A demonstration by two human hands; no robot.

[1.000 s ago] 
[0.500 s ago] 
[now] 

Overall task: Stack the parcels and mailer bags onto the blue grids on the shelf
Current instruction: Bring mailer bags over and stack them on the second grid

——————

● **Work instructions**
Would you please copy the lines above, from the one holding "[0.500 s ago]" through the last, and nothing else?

● **Answer for the task**
[0.500 s ago] 
[now] 

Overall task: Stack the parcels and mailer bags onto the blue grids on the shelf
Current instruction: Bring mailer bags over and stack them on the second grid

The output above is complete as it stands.